Rapid genome analyses using SNP chips allowed completion of a genome scan within days. Upcoming NGS technologies are even more powerful.27, 28 However, the variability of the human genome is probably the most important challenge for total genome sequencing. Present technologies reveal not only pathogenic mutations, but also sequence variations (especially in non-coding genomic regions) of unknown significance.5, 6, 7, 8, 9, 29, 30 Clinical management of such sequence variations of unknown significance, including the consideration of abortion, makes prenatal genetic testing very difficult and ambivalent.5, 6

In addition, recent studies have shown that even healthy subjects can carry several mutations in their DNA that were previously thought to always cause severe disease.31 Thus, diagnostic whole-genome resequencing will require methods to determine which of the several suspicious mutations is disease-causing. Several combined approaches, including bioinformatics, functional and segregation analyses can be helpful in that regard. The combination of linkage studies with new genome-sequencing-technologies could be the best approach towards a fast and reliable prenatal counseling.

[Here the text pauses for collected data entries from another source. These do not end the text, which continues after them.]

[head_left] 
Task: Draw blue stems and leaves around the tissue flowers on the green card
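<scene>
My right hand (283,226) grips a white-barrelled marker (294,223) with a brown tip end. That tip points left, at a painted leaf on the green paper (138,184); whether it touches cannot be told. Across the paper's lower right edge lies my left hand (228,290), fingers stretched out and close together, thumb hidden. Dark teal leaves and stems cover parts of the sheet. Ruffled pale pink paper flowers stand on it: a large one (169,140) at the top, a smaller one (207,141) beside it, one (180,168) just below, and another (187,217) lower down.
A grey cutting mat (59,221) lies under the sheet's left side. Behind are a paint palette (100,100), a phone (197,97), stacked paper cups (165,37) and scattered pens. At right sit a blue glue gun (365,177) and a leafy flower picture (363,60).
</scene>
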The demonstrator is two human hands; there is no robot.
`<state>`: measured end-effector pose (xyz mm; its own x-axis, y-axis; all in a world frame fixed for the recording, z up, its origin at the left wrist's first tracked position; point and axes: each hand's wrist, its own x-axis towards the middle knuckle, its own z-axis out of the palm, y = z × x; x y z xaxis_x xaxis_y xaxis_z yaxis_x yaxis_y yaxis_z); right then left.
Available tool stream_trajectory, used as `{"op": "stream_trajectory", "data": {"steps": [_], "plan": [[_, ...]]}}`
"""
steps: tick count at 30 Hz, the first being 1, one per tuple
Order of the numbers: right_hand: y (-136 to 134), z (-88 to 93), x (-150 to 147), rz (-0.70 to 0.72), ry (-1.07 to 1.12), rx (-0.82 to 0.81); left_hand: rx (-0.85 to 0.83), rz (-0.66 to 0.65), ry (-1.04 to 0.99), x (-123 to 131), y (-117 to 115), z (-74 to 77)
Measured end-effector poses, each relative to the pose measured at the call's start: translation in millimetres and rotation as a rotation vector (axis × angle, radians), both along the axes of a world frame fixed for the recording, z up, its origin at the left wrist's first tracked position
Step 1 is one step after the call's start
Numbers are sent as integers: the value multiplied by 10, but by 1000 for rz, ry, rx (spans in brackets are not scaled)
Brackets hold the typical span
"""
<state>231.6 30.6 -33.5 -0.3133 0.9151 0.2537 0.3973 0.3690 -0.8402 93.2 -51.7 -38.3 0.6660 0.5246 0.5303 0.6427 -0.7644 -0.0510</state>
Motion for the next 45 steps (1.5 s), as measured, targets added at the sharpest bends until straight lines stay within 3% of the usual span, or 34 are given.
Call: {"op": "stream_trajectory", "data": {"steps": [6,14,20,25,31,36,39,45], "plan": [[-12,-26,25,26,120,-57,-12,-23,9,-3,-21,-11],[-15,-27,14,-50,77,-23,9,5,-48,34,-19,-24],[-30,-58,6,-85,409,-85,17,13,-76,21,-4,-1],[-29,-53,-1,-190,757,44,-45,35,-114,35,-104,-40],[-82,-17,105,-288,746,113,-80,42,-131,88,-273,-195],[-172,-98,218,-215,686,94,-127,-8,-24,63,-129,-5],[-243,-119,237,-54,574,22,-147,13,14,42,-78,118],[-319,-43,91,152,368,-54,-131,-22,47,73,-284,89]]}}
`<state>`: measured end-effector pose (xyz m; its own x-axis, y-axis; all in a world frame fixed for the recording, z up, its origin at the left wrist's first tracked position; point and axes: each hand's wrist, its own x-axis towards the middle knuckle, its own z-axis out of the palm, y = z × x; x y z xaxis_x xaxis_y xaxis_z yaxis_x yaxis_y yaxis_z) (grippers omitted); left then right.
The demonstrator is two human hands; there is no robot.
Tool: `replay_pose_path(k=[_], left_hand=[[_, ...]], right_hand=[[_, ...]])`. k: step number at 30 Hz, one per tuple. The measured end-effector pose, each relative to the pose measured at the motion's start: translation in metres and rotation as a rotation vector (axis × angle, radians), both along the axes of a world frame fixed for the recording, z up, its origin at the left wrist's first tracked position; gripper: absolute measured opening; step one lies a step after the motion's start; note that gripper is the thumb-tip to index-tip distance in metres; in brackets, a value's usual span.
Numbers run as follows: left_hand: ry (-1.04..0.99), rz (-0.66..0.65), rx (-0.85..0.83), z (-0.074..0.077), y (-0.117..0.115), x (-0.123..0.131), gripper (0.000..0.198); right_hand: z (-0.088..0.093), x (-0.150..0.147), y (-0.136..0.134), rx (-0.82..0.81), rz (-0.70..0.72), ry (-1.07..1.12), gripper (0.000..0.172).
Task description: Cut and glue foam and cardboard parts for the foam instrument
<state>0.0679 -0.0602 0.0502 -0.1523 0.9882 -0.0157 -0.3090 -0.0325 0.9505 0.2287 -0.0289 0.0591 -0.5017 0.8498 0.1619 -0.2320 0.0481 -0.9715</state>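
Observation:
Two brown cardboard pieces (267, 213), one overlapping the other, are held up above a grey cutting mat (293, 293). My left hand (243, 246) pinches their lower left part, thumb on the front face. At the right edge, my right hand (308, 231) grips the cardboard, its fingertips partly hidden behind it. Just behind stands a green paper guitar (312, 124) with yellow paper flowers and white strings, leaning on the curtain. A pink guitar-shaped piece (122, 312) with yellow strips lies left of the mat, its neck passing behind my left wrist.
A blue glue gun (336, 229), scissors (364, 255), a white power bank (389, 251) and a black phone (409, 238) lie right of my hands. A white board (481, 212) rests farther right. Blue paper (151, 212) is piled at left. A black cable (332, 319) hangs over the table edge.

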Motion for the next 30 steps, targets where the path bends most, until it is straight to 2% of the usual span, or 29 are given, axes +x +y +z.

Linkage analyses have been very successful in the identification of countless inherited disorders.32, 33 They can map a phenotype to a particular genomic region, and thus provide additional evidence whether or not a mutation is relevant. We suggest that genome-wide linkage analysis should be introduced into national guidelines. Better counseling is sorely needed for many families. Linkage analysis has been a generously funded research tool. We suggest that the method also has clinical utility and should be incorporated into qualified clinical laboratories.